Here is some important terminology. The time that a taxon first appears in the fossil record is called its first appearance datum (FAD); the time of its extinction is called its last appearance datum (LAD). The column of FADs in the size data frame is called fad_age and the column for LADs is called lad_age. In timescale, the column for the age of the bottom of each interval is called age_bottom and the column for the tops of intervals is called age_top. The general logic we want for selecting the genera that exist in any arbitrary interval is as follows:

  • Let’s call the interval we are interested in i.
  • We want all genera with a fad_age that is older than the age_top of i
  • AND a lad_age that is younger than the age_bottom of i.

Now let’s convert this verbal logic into some R code!
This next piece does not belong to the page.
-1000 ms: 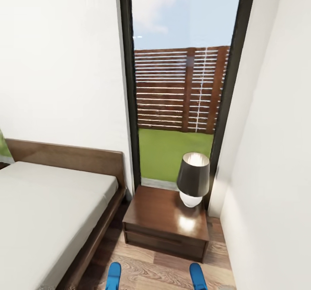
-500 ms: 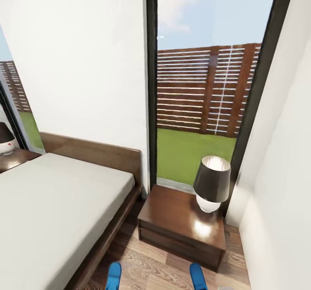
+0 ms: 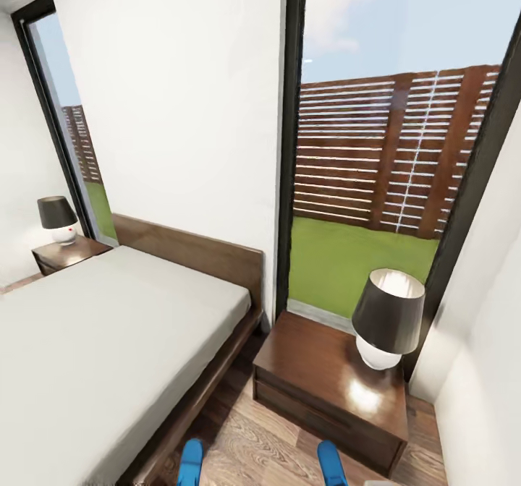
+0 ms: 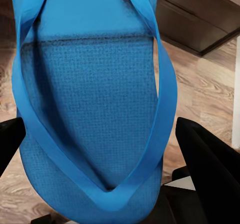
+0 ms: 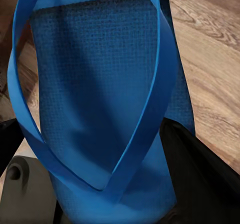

Remember, we will want to use the $-notation get data from specific columns.

> sizeData[sizeData $fad_age > timescale$age_top[i] & sizeData $lad_age < timescale$age_bottom[i], ]

Foote 2000 Figure 1

Now, convince yourself that this logic will select all genera within a time interval and none of the genera whose ranges are either entirely older or entirely younger than the interval. Refer to the above figure if you need, or draw your own.

Additional Resources

The built-in help function. To get help understanding a function, type a question mark followed by the function name.

> ?mean # opens the help page for the mean() function

The R Website. http://r-project.org.

Holland, S.M. (2013). A Short R Tutorial. http://strata.uga.edu/software/pdf/Rtutorial.pdf. [A great general introduction to R].

Hunt, G. Data Analysis in Paleontology using R. http://paleobiology.si.edu/staff/individuals/hunt.cfm. [Powerpoint slides from a course Gene teaches, a good introduction with paleontological examples]

Stanford R Community. http://library.stanford.edu/projects/r. [Learn workshops and training sessions on campus, sign up for the Stanford R email list]

StackOverflow. http://stackoverflow.com/questions/tagged/?tagnames=r. [A great resource for getting answers to your technical questions. Typing your question into Google frequently returns StackOverflow answers—it is the best online resource for specific questions].